Eutectic MoNbTa(WC)x Composites with Excellent Elevated Temperature Strength

Abstract

To develop materials with a promising utilization future in the extreme environments of aerospace, the MoNbTa(WC)x composites were prepared by vacuum arc melting, of which the crystal structure, microstructure, and compression properties at elevated temperature were investigated. The MoNbTa(WC)x composites had eutectic structures that consisted of body-centered cubic (BCC) phase and eutectoid structures. The lamellar fine eutectoid structures were composed of BCC-structured high entropy alloy (HEA) Mo-Nb-Ta-W and FCC-structured carbide Mo-Nb-Ta-W-C. It was demonstrated that the ductility and elevated temperature strength was enhanced simultaneously combined with the effect of eutectic structures and WC addition.
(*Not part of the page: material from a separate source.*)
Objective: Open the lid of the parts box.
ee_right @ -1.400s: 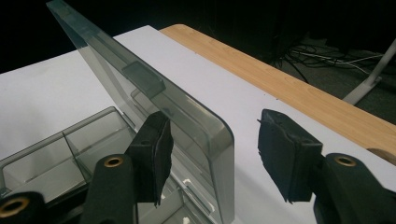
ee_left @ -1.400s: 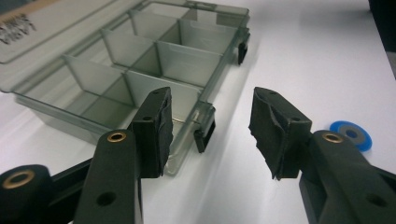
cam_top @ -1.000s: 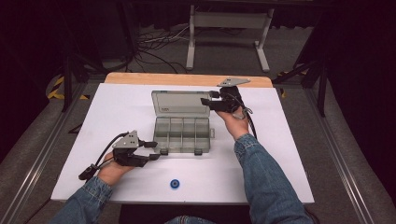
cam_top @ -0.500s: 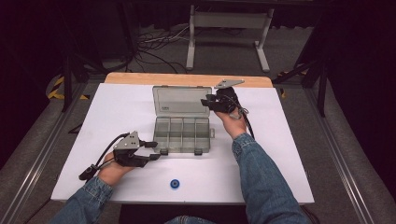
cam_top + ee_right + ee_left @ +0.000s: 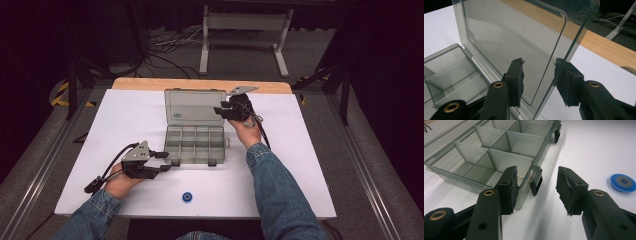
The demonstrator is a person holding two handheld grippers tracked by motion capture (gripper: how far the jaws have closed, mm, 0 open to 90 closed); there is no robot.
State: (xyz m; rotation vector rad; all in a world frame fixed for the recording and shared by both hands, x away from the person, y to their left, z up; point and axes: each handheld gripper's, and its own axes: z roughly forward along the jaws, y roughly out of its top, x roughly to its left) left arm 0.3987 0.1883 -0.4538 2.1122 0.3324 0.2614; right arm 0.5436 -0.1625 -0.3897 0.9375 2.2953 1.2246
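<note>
A clear grey organizer box [image 5: 195,145] with several bare compartments stands mid-table, and its lid [image 5: 194,106] is raised at the back. My left gripper [image 5: 166,161] is open at the box's front left corner. In the left gripper view [image 5: 537,173] one jaw overlaps the box wall [image 5: 499,157], and a black latch [image 5: 535,185] sits between the jaws. My right gripper [image 5: 220,111] is open at the lid's right edge. In the right gripper view [image 5: 539,63] the tilted clear lid [image 5: 519,37] passes between its spread jaws.
A small blue disc [image 5: 188,197] lies on the white table near the front edge, also seen as the blue disc [image 5: 623,182] to the right of the left jaws. A wooden strip [image 5: 200,84] borders the table's far side. Cables and a stand are on the floor beyond.
My right gripper has shifted slightly left, onto the lid's right edge. The left gripper has stayed at the box's front corner.
</note>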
The optimal true yield strength and true fracture strain reached 1205 MPa and 29.2% in MoNbTa(WC)0.9 at 1200 °C, meanwhile, the fracture strain at ambient temperature was 13.96%. Distinct strain hardening was observed at the initial deformation stage of MoNbTa(WC)0.9 at 1200 °C. The compression performances of MoNbTa(WC)x were superior in comparison with most refractory high entropy alloys.